Task objective
Only lines with the word "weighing" belong in the answer; copy them from the records below.

(Records from a data collection)
···
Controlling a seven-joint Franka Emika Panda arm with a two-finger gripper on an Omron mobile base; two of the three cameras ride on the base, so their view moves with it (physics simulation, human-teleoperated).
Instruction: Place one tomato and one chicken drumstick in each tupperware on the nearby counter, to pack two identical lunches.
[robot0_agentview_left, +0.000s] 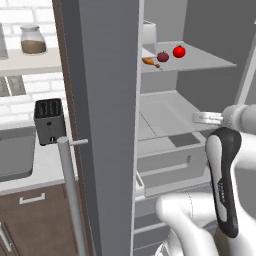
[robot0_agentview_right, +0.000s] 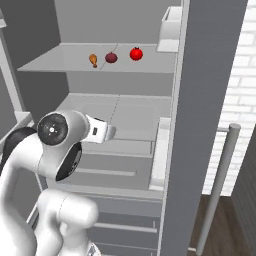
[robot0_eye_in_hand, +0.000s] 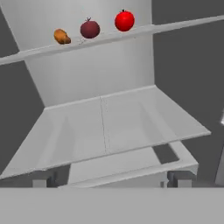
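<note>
Inside the open fridge, on the upper shelf (robot0_agentview_left: 200, 59), 3 small items sit in a row: a chicken drumstick (robot0_agentview_left: 150, 62), a dark red-purple round fruit (robot0_agentview_left: 163, 56) whose kind is hard to make out, and a bright tomato (robot0_agentview_left: 179, 51). From the hand view the drumstick is only a small orange lump, so its bone end cannot be made out there. In the left base view its long axis lies roughly level along the shelf, the thicker end toward the fridge wall and the thin end pointing at the dark fruit. The tomato stands upright, stem on top, just beside the dark fruit and apart from the drumstick.

The gripper (robot0_agentview_right: 111, 132) hangs at the level of the lower shelf (robot0_eye_in_hand: 105, 131), well below the food, its jaws spread wide with nothing between them; the fingertips (robot0_eye_in_hand: 43, 181) barely rise into the hand view.

Left of the tall grey fridge door (robot0_agentview_left: 100, 125), a pale counter (robot0_agentview_left: 45, 167) over brown cabinets carries a black toaster (robot0_agentview_left: 49, 121) and a grey tupperware (robot0_agentview_left: 15, 152) cut off at the frame edge. Above, a wall shelf holds a jar (robot0_agentview_left: 33, 40) against white brick.
</note>
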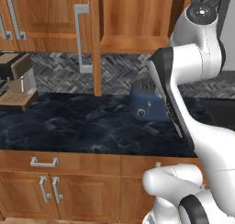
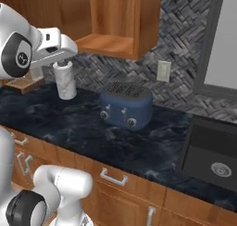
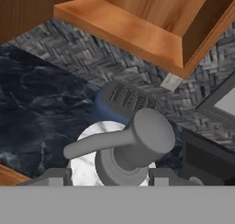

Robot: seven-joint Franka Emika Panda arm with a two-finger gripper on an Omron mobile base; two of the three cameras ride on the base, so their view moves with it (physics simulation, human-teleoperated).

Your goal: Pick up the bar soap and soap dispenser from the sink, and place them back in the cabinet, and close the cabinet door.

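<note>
So at this point your gripper had the soap dispenser clamped between its fingers, jaws pulled in snug on the white marbled bottle rather than standing wide. In the hand view you were looking straight down onto the grey pump head, with its spout sticking off to the left and the two finger tips hugging the bottle on either side. From the right base view the dispenser hung upright under the hand, lifted clear above the dark marble counter, out in front of the herringbone backsplash. The cabinet sat open right above and beyond it, with its wooden shelf bare where you could see it. The cabinet door was swung out wide, silver bar handle facing the left base camera. The blue toaster stood on the counter just to the right of the dispenser, not touching it. The black sink was well off to the right with one round drain showing. Couldn't spot the bar soap from these angles, so can't tell you where it was.
</note>
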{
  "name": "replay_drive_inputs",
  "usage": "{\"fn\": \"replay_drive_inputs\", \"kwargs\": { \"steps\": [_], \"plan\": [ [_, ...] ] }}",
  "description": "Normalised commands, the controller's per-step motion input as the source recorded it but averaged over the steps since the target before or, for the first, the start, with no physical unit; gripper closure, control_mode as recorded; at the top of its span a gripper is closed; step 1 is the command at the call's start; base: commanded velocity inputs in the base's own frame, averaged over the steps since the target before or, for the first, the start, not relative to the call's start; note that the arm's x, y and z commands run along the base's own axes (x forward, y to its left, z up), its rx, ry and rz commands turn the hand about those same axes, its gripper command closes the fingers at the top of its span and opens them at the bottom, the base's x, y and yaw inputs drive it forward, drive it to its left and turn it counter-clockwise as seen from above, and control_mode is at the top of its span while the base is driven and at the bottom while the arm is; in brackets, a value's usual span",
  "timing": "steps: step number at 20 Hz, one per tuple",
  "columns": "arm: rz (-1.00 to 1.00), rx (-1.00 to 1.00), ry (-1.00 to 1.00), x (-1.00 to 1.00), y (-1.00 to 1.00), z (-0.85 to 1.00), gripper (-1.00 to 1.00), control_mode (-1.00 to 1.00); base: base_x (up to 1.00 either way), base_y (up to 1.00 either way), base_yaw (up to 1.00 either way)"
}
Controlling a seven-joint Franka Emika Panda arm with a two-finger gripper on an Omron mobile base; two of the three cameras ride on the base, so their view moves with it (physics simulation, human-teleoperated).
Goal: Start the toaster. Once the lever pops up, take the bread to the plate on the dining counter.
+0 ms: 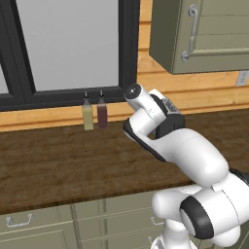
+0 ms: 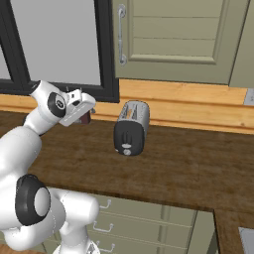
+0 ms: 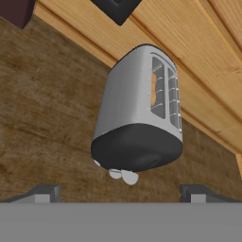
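Observation:
The silver-grey toaster stands on the wood-topped counter near the back wall, its dark end panel and round knob facing the robot. In the hand view the toaster is straight ahead and a tan sliver of bread shows inside one top slot. My gripper is open, its two dark fingertips spread wide and nothing between them. It hovers above the counter, short of the toaster's knob end and apart from it. The plate and the dining counter are out of view.
Two bottles, one olive and one dark red, stand at the wall under the window. A grey-green wall cabinet hangs above the toaster. Drawers run under the counter edge. A dark outlet is on the wood backsplash.

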Motion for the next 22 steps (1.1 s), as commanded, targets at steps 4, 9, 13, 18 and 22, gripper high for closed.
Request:
{"fn": "replay_drive_inputs", "kwargs": {
  "steps": [4,9,13,18,22],
  "plan": [
    [0.0,0.0,0.0,0.0,0.0,0.0,-1.0,-1.0,0.0,0.0,0.0],
    [0.0,0.0,0.0,0.0,0.0,0.0,-1.0,-1.0,0.0,0.0,0.0],
    [0.0,0.0,0.0,0.0,0.0,0.0,-1.0,-1.0,0.0,0.0,0.0],
    [0.0,0.0,0.0,0.0,0.0,0.0,-1.0,-1.0,0.0,0.0,0.0],
    [0.0,0.0,0.0,0.0,0.0,0.0,-1.0,-1.0,0.0,0.0,0.0]
  ]
}}
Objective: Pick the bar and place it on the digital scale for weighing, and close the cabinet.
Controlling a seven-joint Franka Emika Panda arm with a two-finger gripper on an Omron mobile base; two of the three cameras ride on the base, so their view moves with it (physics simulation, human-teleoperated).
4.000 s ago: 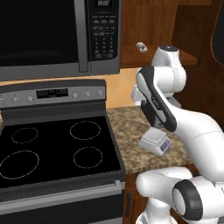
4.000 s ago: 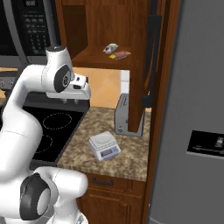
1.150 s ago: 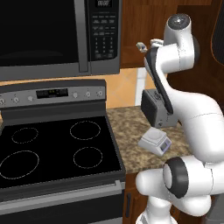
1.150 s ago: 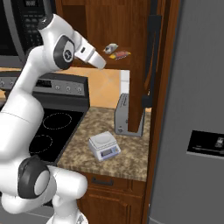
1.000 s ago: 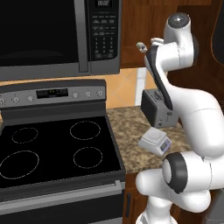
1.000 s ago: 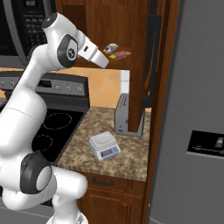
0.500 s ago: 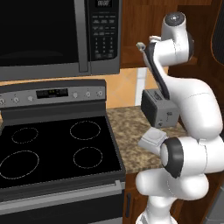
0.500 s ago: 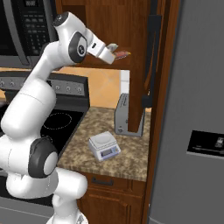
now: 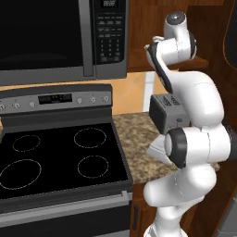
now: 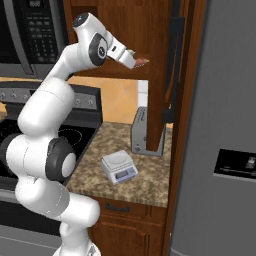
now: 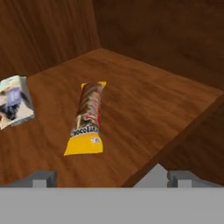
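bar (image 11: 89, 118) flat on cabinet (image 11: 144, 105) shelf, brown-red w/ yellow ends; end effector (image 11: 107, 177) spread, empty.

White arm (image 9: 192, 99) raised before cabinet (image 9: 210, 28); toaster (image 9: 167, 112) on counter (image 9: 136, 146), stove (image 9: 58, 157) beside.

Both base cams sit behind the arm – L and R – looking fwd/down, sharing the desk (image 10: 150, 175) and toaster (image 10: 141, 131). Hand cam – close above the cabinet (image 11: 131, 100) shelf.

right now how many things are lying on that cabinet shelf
2: the bar lies mid-shelf, and a pale packet sits beside it at the hand view's left edge. More may be hidden outside the view.
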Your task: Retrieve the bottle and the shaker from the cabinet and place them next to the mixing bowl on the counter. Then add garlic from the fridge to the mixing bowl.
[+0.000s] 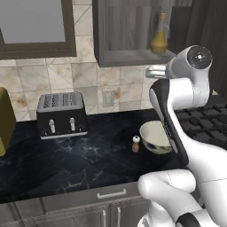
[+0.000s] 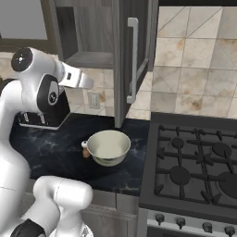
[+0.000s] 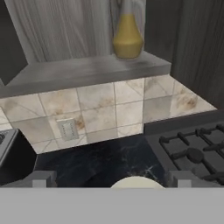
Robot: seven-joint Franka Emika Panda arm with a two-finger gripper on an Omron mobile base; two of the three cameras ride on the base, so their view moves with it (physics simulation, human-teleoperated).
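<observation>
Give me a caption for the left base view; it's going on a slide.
Shaker set beside the bowl on the counter; bottle waits in the cabinet.

The cabinet [image 3: 83, 35] above the fingers [image 3: 41, 178] looks like matt grey wood with a fine upright grain; its shelf board [image 3: 87, 72] has the same dull finish. On that board the bottle [image 3: 127, 37] reads as smooth amber glass with a soft sheen. Beyond the fingers the table [image 1: 80, 155] is glossy black marble-look stone with thin white veins. The mixing bowl [image 2: 109, 146] seems smooth glazed ceramic, cream inside. The shaker [image 1: 135, 144] is brown wood. The wall tiles [image 3: 118, 105] are matt beige stone. The toaster [image 1: 61, 114] has brushed metal and black plastic.
</observation>
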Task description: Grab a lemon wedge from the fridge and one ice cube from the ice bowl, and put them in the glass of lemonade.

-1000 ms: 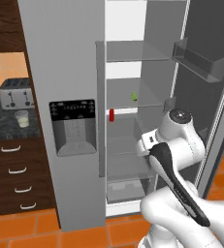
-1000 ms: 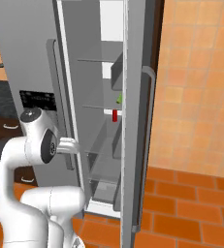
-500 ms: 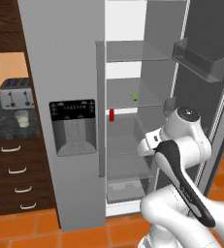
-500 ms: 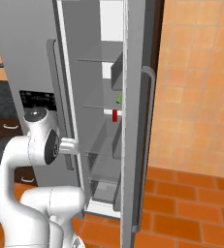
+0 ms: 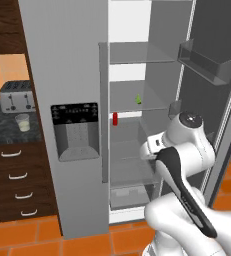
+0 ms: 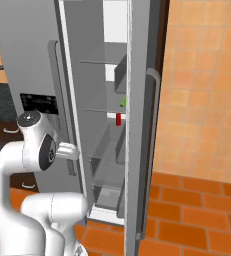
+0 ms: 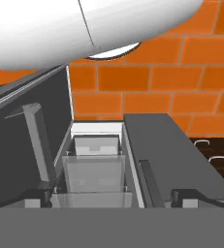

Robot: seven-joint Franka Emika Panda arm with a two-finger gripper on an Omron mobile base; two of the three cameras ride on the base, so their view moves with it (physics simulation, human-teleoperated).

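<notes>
The grey fridge has its left door shut and its right door swung open. On a middle glass shelf lies the tiny lime-green lemon wedge, also seen edge-on past the door. My gripper is open with nothing between its dark fingertips, and it looks into the fridge's lower drawers. My hand hangs low in front of the lower shelves, well below the wedge. The glass of lemonade stands on the dark counter at the left. The ice bowl is out of view.
A small red item sits on the shelf edge below the wedge. A silver toaster stands behind the glass. Dark drawers fill the space under the counter. The open door's shelves jut out on the right.
The arm's upper joint has drifted slightly right. The fridge and the things inside it stand as before.
</notes>
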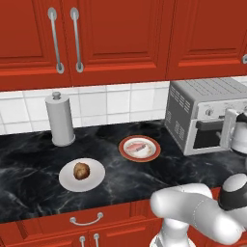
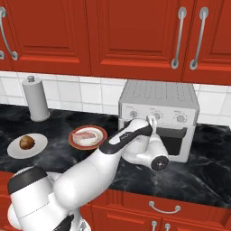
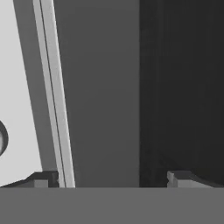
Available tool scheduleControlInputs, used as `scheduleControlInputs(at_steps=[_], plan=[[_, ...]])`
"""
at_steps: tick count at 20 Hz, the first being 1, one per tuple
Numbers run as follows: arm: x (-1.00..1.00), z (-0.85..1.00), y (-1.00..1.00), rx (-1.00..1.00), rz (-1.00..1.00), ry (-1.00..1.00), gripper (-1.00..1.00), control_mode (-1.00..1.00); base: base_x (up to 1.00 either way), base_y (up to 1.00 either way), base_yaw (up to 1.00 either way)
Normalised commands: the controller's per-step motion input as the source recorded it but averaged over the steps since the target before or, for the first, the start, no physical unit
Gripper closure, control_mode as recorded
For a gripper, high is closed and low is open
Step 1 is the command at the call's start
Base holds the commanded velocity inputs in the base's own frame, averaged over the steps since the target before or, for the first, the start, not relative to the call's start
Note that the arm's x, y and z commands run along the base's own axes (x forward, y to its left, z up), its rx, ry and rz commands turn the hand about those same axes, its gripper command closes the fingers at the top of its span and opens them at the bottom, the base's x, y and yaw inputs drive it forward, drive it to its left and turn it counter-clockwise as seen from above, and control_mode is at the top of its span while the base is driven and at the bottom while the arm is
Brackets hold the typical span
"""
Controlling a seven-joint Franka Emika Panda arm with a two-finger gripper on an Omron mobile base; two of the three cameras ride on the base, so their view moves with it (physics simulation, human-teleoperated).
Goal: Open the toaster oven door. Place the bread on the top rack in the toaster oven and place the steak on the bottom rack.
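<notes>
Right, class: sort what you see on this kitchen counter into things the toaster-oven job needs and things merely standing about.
Needed for the job:
- toaster oven, its door shut
- bread on a white plate
- steak on a red-rimmed plate
- gripper, open at the oven front

Standing about:
- paper towel holder
- wall cabinets

a black marble counter (image 1: pixel 29 159) with pale veins runs along a white tiled wall. near the back edge toward the left end stands a grey upright paper towel holder (image 1: pixel 60 119). close to the front edge sits a white plate (image 1: pixel 82 174), and just right of it, nearer the middle, a red-rimmed plate (image 1: pixel 140 148); the two are apart. at the right end, against the back edge, rests the toaster oven (image 1: pixel 202 115), silver-grey with side vents, well clear of both plates.
</notes>
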Motion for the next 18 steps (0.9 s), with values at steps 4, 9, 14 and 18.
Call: scheduleControlInputs(at_steps=[4, 9, 14, 18], plan=[[0.17, 0.00, -0.01, 0.00, 0.00, -0.22, -1.00, -1.00, 0.00, 0.00, 0.00], [0.18, 0.00, -0.03, 0.00, 0.00, -0.19, -1.00, -1.00, 0.00, 0.00, 0.00], [0.11, 0.06, -0.01, 0.00, 0.00, -0.14, 1.00, -1.00, 0.00, 0.00, 0.00], [0.04, 0.17, -0.02, 0.00, 0.00, -0.09, 1.00, -1.00, 0.00, 0.00, 0.00]])
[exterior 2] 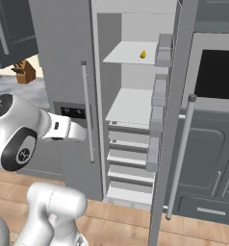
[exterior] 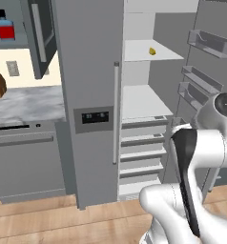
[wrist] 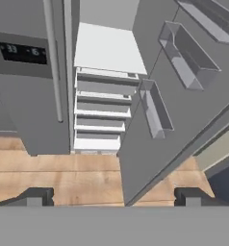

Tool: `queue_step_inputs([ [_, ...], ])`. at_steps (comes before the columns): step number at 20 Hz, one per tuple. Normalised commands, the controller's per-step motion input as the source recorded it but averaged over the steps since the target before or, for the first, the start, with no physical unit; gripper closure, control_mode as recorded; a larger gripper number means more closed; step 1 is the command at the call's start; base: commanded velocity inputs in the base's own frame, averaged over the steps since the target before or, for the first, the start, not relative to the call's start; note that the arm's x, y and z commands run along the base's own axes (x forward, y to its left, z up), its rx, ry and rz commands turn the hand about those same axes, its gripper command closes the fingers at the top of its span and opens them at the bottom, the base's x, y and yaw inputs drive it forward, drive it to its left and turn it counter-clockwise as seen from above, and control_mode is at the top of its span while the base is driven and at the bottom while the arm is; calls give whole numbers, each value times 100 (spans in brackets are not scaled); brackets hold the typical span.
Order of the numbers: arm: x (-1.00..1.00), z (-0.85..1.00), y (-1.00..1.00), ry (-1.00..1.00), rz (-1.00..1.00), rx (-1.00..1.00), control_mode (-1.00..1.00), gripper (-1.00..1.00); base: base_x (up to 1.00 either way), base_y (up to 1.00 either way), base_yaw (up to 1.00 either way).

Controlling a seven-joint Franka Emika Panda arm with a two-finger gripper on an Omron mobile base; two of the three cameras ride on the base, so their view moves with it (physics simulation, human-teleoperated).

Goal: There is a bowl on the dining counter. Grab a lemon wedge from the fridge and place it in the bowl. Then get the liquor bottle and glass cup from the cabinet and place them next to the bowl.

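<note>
Pale digits are glowing on the dark dispenser panel (wrist: 22,53) of the fridge (exterior: 89,71), upper left of the hand view, looking like "33" and "6"; in both base views they are blurring past reading

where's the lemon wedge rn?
Lemon wedge sits on the upper shelf inside the open fridge, toward the shelf's right side in both base views.

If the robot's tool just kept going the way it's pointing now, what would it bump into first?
The open tool points down and forward, at the wooden floor in front of the open fridge. It would probably meet the floor first, near the bottom edge of the open door; depth is hard to judge.
</note>
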Motion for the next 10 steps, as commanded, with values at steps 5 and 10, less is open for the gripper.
queue_step_inputs([
  [5,-24,-16,44,0,-11,-1,-100,-100,0,0,0],
  [10,7,0,0,1,0,0,-100,-100,0,0,0],
])
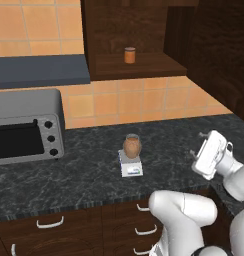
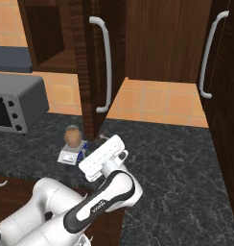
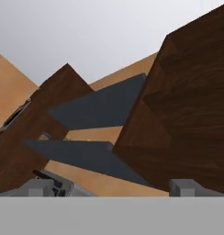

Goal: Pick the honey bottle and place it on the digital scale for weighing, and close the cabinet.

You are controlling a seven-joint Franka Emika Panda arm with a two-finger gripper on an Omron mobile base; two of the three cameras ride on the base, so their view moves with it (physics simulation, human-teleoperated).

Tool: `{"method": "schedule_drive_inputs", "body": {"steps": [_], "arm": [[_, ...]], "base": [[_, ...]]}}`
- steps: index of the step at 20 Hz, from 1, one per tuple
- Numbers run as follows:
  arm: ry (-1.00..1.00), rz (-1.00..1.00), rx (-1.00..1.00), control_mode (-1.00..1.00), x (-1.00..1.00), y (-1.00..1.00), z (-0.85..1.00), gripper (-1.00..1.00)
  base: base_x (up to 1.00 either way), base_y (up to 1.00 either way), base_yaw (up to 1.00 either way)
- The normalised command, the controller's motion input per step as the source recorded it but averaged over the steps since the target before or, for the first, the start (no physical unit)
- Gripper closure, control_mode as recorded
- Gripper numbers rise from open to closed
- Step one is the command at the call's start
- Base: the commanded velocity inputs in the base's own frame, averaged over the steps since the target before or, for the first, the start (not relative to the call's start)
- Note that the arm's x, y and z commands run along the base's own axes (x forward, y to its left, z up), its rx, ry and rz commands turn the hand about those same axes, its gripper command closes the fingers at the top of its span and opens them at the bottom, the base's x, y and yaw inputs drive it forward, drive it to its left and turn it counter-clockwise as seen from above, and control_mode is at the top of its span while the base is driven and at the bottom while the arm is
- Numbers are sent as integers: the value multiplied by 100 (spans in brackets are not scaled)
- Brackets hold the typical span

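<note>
The tan-brown honey bottle (image 1: 132, 146) (image 2: 73, 136) stands upright on the small digital scale (image 1: 131, 169) (image 2: 68, 156) on the dark counter. My gripper (image 1: 196, 145) (image 2: 93, 144) (image 3: 113, 186) hovers to the right of the scale, apart from the bottle, open and empty. The wall cabinet (image 1: 139, 40) stands open; its door (image 1: 219, 55) (image 2: 92, 72) (image 3: 192, 114) swings out above and just beyond my hand. The door's silver bar handle (image 2: 107, 62) faces my base. In the hand view the door's dark wood looms close on the right.
A small orange jar (image 1: 129, 55) sits on the cabinet shelf. A grey toaster oven (image 1: 26, 125) (image 2: 16, 103) stands at the left of the counter (image 1: 94, 175). A second cabinet door with a handle (image 2: 207, 57) hangs on the right. Drawers (image 1: 49, 222) lie below.
</note>
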Motion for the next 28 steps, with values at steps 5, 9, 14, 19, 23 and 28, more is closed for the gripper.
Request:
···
Finished exercise
Objective: Pick the bar and place it on the digital scale for weighing, and close the cabinet.
Goal: Pick the honey bottle and place it on the digital scale for weighing, and close the cabinet.

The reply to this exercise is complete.